Collection entries:

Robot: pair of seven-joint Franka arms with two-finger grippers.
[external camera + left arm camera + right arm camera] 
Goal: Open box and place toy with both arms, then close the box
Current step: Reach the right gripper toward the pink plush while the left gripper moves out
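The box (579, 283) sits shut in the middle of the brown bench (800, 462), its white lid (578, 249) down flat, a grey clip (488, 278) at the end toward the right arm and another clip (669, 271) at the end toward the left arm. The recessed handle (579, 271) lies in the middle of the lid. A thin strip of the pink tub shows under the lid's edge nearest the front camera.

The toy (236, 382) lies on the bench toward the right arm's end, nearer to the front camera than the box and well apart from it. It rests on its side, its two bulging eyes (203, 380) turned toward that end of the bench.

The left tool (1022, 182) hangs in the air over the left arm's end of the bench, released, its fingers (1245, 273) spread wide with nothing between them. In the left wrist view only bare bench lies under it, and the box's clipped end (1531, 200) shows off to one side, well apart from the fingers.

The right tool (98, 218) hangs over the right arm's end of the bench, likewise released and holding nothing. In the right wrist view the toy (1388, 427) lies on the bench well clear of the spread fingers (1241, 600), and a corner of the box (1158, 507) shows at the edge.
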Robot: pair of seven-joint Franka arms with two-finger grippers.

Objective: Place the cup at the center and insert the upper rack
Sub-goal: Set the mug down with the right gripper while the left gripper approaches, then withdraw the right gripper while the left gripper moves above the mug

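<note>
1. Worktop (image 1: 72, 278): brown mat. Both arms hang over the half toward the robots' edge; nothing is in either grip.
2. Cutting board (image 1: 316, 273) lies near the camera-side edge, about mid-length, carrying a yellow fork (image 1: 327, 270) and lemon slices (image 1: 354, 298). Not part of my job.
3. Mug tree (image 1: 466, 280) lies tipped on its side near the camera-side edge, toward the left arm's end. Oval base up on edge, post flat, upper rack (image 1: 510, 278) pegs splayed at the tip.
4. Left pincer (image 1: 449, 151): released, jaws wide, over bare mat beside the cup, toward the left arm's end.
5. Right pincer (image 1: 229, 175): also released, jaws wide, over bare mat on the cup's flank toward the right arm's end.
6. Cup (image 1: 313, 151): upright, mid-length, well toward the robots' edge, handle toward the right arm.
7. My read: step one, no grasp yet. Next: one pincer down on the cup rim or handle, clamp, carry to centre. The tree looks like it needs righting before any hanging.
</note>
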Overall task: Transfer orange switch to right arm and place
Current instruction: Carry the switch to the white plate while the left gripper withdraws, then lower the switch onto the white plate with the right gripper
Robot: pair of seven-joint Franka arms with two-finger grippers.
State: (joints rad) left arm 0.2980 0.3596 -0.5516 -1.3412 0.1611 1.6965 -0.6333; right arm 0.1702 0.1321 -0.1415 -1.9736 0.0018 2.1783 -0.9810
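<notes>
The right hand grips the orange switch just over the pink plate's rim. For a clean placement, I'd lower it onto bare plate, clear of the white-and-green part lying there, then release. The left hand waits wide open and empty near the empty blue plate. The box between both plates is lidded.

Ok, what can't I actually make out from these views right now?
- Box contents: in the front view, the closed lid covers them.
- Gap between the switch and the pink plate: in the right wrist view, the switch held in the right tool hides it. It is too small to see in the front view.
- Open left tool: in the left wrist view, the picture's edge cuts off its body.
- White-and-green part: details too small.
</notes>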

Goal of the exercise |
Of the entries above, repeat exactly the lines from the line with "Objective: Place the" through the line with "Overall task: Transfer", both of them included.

Exercise answer |
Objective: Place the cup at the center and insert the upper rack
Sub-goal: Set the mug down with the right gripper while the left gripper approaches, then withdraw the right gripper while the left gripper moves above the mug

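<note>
1. Worktop (image 1: 72, 278): brown mat. Both arms hang over the half toward the robots' edge; nothing is in either grip.
2. Cutting board (image 1: 316, 273) lies near the camera-side edge, about mid-length, carrying a yellow fork (image 1: 327, 270) and lemon slices (image 1: 354, 298). Not part of my job.
3. Mug tree (image 1: 466, 280) lies tipped on its side near the camera-side edge, toward the left arm's end. Oval base up on edge, post flat, upper rack (image 1: 510, 278) pegs splayed at the tip.
4. Left pincer (image 1: 449, 151): released, jaws wide, over bare mat beside the cup, toward the left arm's end.
5. Right pincer (image 1: 229, 175): also released, jaws wide, over bare mat on the cup's flank toward the right arm's end.
6. Cup (image 1: 313, 151): upright, mid-length, well toward the robots' edge, handle toward the right arm.
7. My read: step one, no grasp yet. Next: one pincer down on the cup rim or handle, clamp, carry to centre. The tree looks like it needs righting before any hanging.
</note>
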Overall task: Transfer orange switch to right arm and place

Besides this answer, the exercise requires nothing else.